> _YOUR INSTRUCTIONS_: The data should be printed again, exactly.
....................
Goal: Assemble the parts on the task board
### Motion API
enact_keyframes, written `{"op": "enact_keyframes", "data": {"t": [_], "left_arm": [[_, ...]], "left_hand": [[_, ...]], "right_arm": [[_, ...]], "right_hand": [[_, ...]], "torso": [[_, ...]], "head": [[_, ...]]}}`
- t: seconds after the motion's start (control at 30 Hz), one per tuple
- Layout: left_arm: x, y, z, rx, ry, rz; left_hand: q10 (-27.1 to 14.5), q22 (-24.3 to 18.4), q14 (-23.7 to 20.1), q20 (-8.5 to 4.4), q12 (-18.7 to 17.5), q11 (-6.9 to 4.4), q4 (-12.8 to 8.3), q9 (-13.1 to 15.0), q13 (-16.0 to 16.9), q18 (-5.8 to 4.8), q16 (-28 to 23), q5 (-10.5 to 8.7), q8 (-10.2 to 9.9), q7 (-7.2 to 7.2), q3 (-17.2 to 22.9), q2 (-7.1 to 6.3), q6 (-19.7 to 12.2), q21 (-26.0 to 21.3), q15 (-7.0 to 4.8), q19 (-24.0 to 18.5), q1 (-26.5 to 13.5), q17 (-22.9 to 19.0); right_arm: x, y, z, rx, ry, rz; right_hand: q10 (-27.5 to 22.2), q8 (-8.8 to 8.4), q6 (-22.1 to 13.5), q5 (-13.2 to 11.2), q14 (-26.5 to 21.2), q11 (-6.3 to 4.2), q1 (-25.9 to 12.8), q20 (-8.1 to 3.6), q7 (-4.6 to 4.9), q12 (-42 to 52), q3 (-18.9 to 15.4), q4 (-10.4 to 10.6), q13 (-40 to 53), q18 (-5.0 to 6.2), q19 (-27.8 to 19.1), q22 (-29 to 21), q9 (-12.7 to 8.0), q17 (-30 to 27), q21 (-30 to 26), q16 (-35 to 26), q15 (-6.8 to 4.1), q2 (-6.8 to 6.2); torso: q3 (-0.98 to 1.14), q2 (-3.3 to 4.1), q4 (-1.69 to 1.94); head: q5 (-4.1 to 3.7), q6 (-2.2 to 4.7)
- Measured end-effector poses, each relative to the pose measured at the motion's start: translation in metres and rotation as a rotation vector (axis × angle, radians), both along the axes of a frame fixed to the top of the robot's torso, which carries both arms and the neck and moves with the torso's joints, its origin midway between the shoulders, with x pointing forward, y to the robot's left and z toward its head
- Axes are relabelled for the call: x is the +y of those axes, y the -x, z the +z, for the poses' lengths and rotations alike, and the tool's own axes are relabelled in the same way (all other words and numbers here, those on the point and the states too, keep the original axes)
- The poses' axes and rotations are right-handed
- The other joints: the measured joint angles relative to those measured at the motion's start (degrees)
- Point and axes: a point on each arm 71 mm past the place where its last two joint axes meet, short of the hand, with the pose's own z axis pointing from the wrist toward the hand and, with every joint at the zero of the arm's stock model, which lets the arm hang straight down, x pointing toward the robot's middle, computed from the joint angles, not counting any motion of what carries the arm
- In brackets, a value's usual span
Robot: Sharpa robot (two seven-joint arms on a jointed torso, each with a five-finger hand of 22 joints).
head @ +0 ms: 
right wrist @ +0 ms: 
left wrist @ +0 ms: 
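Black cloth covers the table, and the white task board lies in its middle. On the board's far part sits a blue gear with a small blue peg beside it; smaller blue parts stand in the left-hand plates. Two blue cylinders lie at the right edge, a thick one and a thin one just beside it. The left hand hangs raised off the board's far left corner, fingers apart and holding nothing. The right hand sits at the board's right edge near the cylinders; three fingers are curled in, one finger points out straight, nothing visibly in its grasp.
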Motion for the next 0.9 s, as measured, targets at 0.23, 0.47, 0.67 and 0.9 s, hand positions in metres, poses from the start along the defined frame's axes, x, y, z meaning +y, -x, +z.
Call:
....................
> _ANSWER SPACE_:
Goal: Assemble the parts on the task board
### Motion API
enact_keyframes, written `{"op": "enact_keyframes", "data": {"t": [_], "left_arm": [[_, ...]], "left_hand": [[_, ...]], "right_arm": [[_, ...]], "right_hand": [[_, ...]], "torso": [[_, ...]], "head": [[_, ...]]}}`
- t: seconds after the motion's start (control at 30 Hz), one per tuple
- Layout: left_arm: x, y, z, rx, ry, rz; left_hand: q10 (-27.1 to 14.5), q22 (-24.3 to 18.4), q14 (-23.7 to 20.1), q20 (-8.5 to 4.4), q12 (-18.7 to 17.5), q11 (-6.9 to 4.4), q4 (-12.8 to 8.3), q9 (-13.1 to 15.0), q13 (-16.0 to 16.9), q18 (-5.8 to 4.8), q16 (-28 to 23), q5 (-10.5 to 8.7), q8 (-10.2 to 9.9), q7 (-7.2 to 7.2), q3 (-17.2 to 22.9), q2 (-7.1 to 6.3), q6 (-19.7 to 12.2), q21 (-26.0 to 21.3), q15 (-7.0 to 4.8), q19 (-24.0 to 18.5), q1 (-26.5 to 13.5), q17 (-22.9 to 19.0); right_arm: x, y, z, rx, ry, rz; right_hand: q10 (-27.5 to 22.2), q8 (-8.8 to 8.4), q6 (-22.1 to 13.5), q5 (-13.2 to 11.2), q14 (-26.5 to 21.2), q11 (-6.3 to 4.2), q1 (-25.9 to 12.8), q20 (-8.1 to 3.6), q7 (-4.6 to 4.9), q12 (-42 to 52), q3 (-18.9 to 15.4), q4 (-10.4 to 10.6), q13 (-40 to 53), q18 (-5.0 to 6.2), q19 (-27.8 to 19.1), q22 (-29 to 21), q9 (-12.7 to 8.0), q17 (-30 to 27), q21 (-30 to 26), q16 (-35 to 26), q15 (-6.8 to 4.1), q2 (-6.8 to 6.2); torso: q3 (-0.98 to 1.14), q2 (-3.3 to 4.1), q4 (-1.69 to 1.94); head: q5 (-4.1 to 3.7), q6 (-2.2 to 4.7)
- Measured end-effector poses, each relative to the pose measured at the motion's start: translation in metres and rotation as a rotation vector (axis × angle, radians), both along the axes of a frame fixed to the top of the robot's torso, which carries both arms and the neck and moves with the torso's joints, its origin midway between the shoulders, with x pointing forward, y to the robot's left and z toward its head
- Axes are relabelled for the call: x is the +y of those axes, y the -x, z the +z, for the poses' lengths and rotations alike, and the tool's own axes are relabelled in the same way (all other words and numbers here, those on the point and the states too, keep the original axes)
- The poses' axes and rotations are right-handed
- The other joints: the measured joint angles relative to those measured at the motion's start (degrees)
- Point and axes: a point on each arm 71 mm past the place where its last two joint axes meet, short of the hand, with the pose's own z axis pointing from the wrist toward the hand and, with every joint at the zero of the arm's stock model, which lets the arm hang straight down, x pointing toward the robot's middle, computed from the joint angles, not counting any motion of what carries the arm
- In brackets, a value's usual span
Robot: Sharpa robot (two seven-joint arms on a jointed torso, each with a five-finger hand of 22 joints).
head @ +0 ms: 
right wrist @ +0 ms: 
left wrist @ +0 ms: 
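Black cloth covers the table, and the white task board lies in its middle. On the board's far part sits a blue gear with a small blue peg beside it; smaller blue parts stand in the left-hand plates. Two blue cylinders lie at the right edge, a thick one and a thin one just beside it. The left hand hangs raised off the board's far left corner, fingers apart and holding nothing. The right hand sits at the board's right edge near the cylinders; three fingers are curled in, one finger points out straight, nothing visibly in its grasp.
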Motion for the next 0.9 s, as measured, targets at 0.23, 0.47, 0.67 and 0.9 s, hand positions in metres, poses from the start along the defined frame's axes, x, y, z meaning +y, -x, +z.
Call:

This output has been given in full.